National studies reveal that American universities falter at civic education, having forgotten Jefferson’s warning that any country expecting to be both “ignorant and free” expects “what never was and never will be.” Happily, Texas, since 1955, has required collegiate courses in American history. Unhappily, this requirement is not always followed. To correct this through clarifying the 1955 law’s intentions, the American History bill (HB 1938, SB 1128) has been filed in both Texas houses. This clarification simultaneously addresses the past underrepresentation of the contributions of Mexican-, African- and Native Americans, as well as women, in history courses. Had the 1955 law’s vision of broad, inclusive survey courses been followed, this breach would not have occurred. The bill’s clarification ensures that underrepresentation in American history will not happen again.
The bill combats the alarming results of national studies documenting civic literacy. An Intercollegiate Studies Institute (ISI) study finds Texas undergraduates fail at civics. Nationwide, 50 universities were surveyed, three from Texas—Baylor, West Texas A&M, and UT-Austin. Students at these institutions performed worse than many of their peers nationwide. The problem is not Texas’ alone. The American Council of Trustees and Alumni (ACTA) surveyed students from the nation’s 55 best colleges and universities. It found that 81 percent of college seniors received “a grade of D or F on test questions drawn from a basic high school history curriculum.”

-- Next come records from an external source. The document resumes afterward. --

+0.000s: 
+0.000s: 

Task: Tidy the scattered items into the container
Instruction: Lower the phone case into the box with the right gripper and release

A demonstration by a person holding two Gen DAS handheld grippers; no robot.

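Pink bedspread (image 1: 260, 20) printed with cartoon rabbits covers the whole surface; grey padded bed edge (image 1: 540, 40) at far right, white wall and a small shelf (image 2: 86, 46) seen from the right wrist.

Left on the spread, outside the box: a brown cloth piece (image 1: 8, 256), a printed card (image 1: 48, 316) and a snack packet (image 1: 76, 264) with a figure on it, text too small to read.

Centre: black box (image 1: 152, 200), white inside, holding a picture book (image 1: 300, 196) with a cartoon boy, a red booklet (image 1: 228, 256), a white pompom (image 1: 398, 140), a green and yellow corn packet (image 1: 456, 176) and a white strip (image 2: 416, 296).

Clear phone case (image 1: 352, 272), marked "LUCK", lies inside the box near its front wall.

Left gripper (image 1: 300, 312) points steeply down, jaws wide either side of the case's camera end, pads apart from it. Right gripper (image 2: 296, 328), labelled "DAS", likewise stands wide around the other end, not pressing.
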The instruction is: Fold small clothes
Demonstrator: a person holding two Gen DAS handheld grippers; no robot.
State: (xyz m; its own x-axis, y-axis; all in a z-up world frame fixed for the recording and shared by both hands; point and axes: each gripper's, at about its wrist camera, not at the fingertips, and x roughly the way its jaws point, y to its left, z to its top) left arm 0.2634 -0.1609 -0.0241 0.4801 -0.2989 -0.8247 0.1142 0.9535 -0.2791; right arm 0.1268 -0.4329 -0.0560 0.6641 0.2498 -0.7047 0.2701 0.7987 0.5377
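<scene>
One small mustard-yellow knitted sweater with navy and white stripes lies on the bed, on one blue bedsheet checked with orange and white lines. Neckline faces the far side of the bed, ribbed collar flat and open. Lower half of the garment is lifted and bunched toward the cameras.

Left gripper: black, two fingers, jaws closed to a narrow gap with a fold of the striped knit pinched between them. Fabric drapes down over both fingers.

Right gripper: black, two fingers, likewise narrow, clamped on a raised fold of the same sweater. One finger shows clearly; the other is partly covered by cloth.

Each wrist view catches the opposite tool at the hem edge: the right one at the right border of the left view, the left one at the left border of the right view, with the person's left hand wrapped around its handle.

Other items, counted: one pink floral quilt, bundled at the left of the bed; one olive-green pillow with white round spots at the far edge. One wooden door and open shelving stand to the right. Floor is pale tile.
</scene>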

To its credit, the Texas legislature anticipated this crisis. Its 1955 law requires all public college and university students to fulfill six credits of American history. This requirement was entered into the Education Code in 1971. But the disturbing civic-learning results show we need to do more, beginning with clarifying the intention of the 1955 law.

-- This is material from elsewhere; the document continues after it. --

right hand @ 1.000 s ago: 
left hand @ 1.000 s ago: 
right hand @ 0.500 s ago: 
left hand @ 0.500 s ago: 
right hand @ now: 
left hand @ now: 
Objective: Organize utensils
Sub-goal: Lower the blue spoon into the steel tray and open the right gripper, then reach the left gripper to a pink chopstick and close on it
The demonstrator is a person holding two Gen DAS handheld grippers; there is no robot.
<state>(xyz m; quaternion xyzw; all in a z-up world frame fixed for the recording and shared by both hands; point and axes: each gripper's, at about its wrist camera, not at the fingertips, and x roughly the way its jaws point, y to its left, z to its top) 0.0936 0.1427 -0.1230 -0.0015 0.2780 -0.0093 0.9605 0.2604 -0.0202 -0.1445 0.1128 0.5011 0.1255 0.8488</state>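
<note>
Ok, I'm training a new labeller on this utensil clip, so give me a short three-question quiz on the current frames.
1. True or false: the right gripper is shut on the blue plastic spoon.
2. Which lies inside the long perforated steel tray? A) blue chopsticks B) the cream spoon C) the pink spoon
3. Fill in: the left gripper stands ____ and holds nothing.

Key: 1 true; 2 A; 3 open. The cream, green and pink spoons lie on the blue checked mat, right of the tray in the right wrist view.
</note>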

The 1955 law’s purpose is to guarantee that college students—most of whom are not History majors—receive a broad encounter with American history from a diversity of perspectives, among them, political, intellectual, economic, military, scientific, and social history. The law intends that American history be part of a common core for all to enhance students’ civic knowledge and citizenship skills.
Given the legislation’s clear purpose, comprehensive survey courses in American History are required. Unfortunately, there have arisen courses offered by some universities that fulfill the six-credit requirement without fulfilling the diversity and inclusiveness it mandates. A recent National Association of Scholars study of UT-Austin and Texas A&M found UT’s History department allows narrow, exclusive courses—some of which were not even in American history—to satisfy the law. A&M was found to be more faithful, although it too offers a course, Naval History, which lacks the required breadth, whereas UT’s miscues amounted primarily to emphasizing Social History to the detriment of the other equally valid historical areas, such as economic, military, and scientific history.

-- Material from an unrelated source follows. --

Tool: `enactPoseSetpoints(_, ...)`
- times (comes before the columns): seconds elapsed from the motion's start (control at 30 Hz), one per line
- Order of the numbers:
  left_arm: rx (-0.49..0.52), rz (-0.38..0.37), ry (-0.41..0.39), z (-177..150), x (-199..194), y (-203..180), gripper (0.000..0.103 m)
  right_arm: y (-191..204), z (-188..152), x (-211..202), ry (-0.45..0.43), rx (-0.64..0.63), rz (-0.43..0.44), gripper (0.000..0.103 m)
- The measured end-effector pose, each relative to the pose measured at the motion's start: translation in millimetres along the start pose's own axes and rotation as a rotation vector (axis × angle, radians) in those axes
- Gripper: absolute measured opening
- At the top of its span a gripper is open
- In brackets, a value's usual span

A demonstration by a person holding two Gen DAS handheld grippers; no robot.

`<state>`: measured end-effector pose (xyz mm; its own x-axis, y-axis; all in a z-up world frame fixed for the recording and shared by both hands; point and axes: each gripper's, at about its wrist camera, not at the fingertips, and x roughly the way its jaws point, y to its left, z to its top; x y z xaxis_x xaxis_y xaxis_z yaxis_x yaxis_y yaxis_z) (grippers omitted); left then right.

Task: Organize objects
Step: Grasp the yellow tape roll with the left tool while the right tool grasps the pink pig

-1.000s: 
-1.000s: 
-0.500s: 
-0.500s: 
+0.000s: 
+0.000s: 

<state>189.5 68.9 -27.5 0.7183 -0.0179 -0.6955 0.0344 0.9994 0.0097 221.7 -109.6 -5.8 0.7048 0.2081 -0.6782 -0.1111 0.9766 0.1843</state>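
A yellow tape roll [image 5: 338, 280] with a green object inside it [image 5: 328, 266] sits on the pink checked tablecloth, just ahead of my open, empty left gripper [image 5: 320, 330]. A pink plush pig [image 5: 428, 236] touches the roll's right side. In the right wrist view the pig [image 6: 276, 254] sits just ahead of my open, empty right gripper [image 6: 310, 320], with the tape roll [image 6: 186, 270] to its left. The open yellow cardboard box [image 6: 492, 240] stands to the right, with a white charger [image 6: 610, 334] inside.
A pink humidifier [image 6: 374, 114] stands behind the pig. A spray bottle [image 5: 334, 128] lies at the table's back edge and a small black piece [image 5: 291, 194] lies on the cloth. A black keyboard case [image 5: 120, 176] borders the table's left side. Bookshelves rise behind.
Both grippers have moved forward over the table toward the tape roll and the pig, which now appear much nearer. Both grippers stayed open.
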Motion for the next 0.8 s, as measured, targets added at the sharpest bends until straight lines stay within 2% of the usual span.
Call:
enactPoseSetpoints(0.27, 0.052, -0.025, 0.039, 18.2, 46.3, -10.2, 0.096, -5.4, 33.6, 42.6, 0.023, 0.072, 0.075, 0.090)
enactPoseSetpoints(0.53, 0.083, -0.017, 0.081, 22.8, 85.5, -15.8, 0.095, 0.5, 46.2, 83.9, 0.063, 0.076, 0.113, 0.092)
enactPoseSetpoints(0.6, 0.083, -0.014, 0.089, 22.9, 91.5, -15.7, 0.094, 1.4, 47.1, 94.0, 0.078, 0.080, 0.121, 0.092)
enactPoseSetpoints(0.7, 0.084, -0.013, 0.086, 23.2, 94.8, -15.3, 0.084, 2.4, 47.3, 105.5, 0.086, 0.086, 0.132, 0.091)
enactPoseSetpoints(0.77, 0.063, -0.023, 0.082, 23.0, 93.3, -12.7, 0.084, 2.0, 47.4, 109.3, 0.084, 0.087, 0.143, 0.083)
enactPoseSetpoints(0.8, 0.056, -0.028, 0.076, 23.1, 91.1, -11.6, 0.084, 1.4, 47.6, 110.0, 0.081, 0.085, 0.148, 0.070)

Such courses insufficiently follow the law as well as the requirements of sound teaching. Narrow “Special Topics” courses, by definition, focus only on limited aspects of American history, thereby giving short shrift to other vital elements. These courses, clearly valuable for other purposes, rightly belong in the overall curriculum. Just as clearly, they do not adequately enhance the broad understanding of American history the law requires. As such, they do not help and may impair efforts to combat the civic illiteracy documented in the ISI and ACTA studies.
The bill clarifies the 1955 law by mandating that only general survey courses fulfill the requirement. Beyond that, the bill, leery of micromanagement, leaves it to universities themselves to ensure their courses satisfy the law, confident that professors are eager to see the law, once clarified, is followed.
Finally, because the bill merely elucidates preexisting law, opposition to it logically requires opposition to the 1955 law itself. Of course, anyone who rejects the 58-year-old law is free to seek its repeal. That is how our democracy works. But so long as the law is on the books, it’s legislators’ duty to enforce their own creation. That, too, is how our democracy works. The American History bill hopes to help guarantee that our democracy continues to work.